**SUPPLIED MATERIAL**
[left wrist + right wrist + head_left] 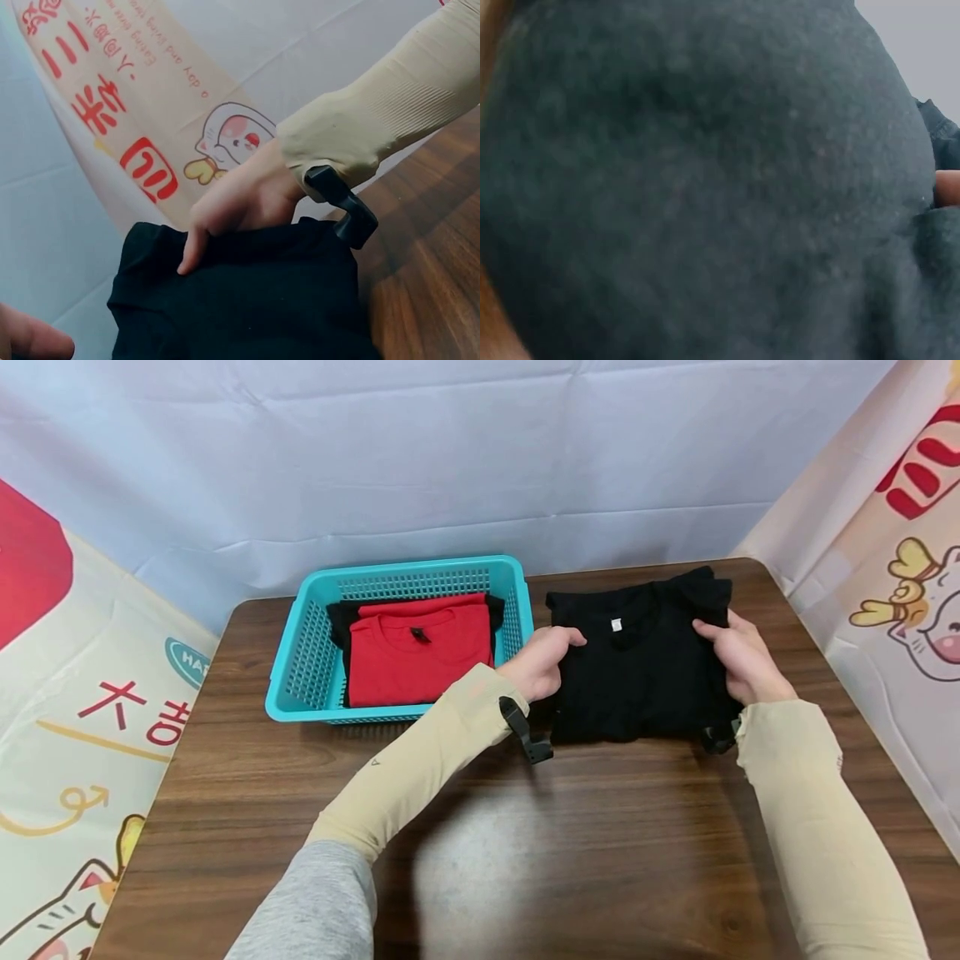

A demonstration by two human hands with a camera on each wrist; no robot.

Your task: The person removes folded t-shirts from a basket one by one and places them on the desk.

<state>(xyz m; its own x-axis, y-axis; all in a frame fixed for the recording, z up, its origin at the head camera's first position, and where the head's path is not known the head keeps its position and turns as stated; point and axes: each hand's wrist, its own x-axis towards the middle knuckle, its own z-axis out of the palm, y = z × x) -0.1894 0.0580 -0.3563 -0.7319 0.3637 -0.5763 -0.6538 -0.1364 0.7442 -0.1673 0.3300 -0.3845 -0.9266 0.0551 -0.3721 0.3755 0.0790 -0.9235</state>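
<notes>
A folded black T-shirt [633, 681] with a white neck label [617, 625] is spread between both hands on the right side of the table. My left hand [542, 662] grips its left edge, thumb on top of the cloth. On the opposite edge my right hand [741, 656] holds it the same way, fingers hidden underneath. The left wrist view shows the right hand [244, 199] with its thumb over the black fabric [247, 300]. Black cloth [705, 187] fills most of the right wrist view, very close to the camera.
Left of the shirt stands a turquoise plastic basket [288, 681]. Inside it, a folded red T-shirt [420, 664] lies on top of other red and black clothes. The brown wooden table [300, 793] meets a white cloth backdrop [450, 460], with printed hangings on both sides.
</notes>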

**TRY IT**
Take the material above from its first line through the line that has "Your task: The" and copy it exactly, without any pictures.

**SOLVED PROBLEM**
[left wrist + right wrist + head_left] 

A demonstration by two human hands with a camera on each wrist; no robot.

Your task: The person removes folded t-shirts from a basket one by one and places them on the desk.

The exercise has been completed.